52:41 Why Mykhailo doesn't go to the TV station «Дождь»?
Look, I want values not to be a word. If you adhere to some values, you must understand them. You can't take an ambivalent position on the war. You can't say that our [Russian army] boys are dying and after that throw a tantrum when this mistake is pointed out and instead of apologising continue to play this game that not everything is so simple. It doesn't work like that. That is, either there are values and then we are not hypocritical or values are a way of commercialisation. For me the first is acceptable, the second is not.
53:27 Our viewer writes that Oleksiy Arestovych actually performs the same job as an adviser to the Office of the President but without official status. Is that so?
Oleksiy Mykolaiovych today is a blogger, he comments on the war, he does it professionally and effectively and accordingly, he really works in the paradigm of the state information policy and so on, he is no longer an employee of the Office of the President, no doubt, but since he is an intellectual smart person and understands exactly the value of the word, then he certainly works in the paradigm of the state and state interests.
54:08 At the very end, probably a little personal question from the viewer, he said that in one of the interviews he heard that at the end of the war, Volodymyr Zelenskyy wanted to go to the sea and drink beer with his friends. What would Mykhailo want?

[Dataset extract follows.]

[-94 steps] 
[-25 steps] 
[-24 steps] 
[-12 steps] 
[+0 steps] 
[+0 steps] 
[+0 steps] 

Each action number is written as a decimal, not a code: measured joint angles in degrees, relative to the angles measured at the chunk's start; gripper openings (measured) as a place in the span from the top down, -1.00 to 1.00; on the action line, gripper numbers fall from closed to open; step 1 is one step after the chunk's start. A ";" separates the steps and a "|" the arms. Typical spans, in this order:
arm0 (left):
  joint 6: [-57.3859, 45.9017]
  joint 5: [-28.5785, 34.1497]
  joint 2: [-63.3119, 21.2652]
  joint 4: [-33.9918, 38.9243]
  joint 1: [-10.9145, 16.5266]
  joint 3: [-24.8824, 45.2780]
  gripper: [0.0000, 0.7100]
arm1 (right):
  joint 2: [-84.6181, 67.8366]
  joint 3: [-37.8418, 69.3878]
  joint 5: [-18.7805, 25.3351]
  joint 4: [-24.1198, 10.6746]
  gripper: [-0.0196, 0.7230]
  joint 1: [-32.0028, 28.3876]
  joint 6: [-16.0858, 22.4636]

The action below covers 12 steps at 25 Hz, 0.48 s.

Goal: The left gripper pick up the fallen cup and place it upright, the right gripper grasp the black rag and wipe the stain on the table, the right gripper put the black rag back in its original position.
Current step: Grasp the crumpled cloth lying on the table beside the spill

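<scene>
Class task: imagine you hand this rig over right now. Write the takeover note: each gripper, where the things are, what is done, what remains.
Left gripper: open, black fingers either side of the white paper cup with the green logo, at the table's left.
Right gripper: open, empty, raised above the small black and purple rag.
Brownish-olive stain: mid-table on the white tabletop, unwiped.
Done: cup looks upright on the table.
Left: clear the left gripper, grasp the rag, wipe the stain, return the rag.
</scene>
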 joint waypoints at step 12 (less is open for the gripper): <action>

I just want an end to the war with minimal losses. That is, if we can minimise losses as much as possible. And the next it will be a large amount of work to punish the war criminals of the Russian Federation on one hand, this is after the war, and on the other hand, I think that there will be a lot of hard work to perpetuate the memory of people who gave their lives for their country. That is, not to erect monuments, that is to go to the family and pay tribute.